Exercise goal: Report the lines of the material that carry the string "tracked".

Input data:
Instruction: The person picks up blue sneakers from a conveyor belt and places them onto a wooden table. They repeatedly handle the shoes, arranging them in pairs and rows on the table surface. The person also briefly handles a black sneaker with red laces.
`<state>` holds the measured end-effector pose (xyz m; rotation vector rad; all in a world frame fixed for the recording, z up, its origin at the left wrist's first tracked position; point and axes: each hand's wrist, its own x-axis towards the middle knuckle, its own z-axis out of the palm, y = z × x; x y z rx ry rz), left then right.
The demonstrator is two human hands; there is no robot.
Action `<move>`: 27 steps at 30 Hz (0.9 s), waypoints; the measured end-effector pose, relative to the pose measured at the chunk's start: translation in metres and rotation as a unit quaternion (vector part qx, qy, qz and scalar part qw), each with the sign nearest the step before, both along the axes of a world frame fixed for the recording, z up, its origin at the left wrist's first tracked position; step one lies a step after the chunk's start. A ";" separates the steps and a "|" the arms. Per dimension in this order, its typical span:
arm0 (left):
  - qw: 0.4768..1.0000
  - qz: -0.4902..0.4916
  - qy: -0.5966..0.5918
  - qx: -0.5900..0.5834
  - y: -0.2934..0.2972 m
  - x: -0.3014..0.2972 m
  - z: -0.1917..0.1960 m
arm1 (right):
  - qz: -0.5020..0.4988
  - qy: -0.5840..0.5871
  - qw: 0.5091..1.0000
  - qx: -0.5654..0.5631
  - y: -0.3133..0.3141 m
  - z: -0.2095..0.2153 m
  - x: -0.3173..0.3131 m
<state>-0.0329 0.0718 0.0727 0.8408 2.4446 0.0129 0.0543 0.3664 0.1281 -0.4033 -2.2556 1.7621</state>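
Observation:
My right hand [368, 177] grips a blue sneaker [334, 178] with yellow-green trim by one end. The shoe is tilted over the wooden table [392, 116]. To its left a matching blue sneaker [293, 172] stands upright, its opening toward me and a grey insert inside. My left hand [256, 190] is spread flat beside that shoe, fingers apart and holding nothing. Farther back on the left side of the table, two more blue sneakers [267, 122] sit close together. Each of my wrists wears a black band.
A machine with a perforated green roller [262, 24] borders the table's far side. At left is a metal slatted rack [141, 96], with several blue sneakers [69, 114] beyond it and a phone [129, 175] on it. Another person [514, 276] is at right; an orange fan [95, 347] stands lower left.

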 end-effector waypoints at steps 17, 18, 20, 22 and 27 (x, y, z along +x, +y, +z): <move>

Response to this task:
`<state>` holds the measured end-effector pose (xyz m; rotation vector rad; all in a world frame fixed for the recording, z up, its origin at the left wrist's first tracked position; point and axes: each hand's wrist, its own x-axis towards the middle knuckle, its own z-axis out of the palm, y = z × x; x y z rx ry rz), left then right.
Action `<move>`: 27 steps at 30 Hz (0.9 s), waypoints; the measured end-effector pose, relative to the pose measured at the chunk's start: translation in metres and rotation as a unit quaternion (vector part qx, qy, qz and scalar part qw), each with the sign nearest the step before, both along the axes of a world frame fixed for the recording, z up, its origin at the left wrist's first tracked position; step one lies a step after the chunk's start. A ";" separates the steps and a "|" the arms. Per dimension in this order, its typical span:

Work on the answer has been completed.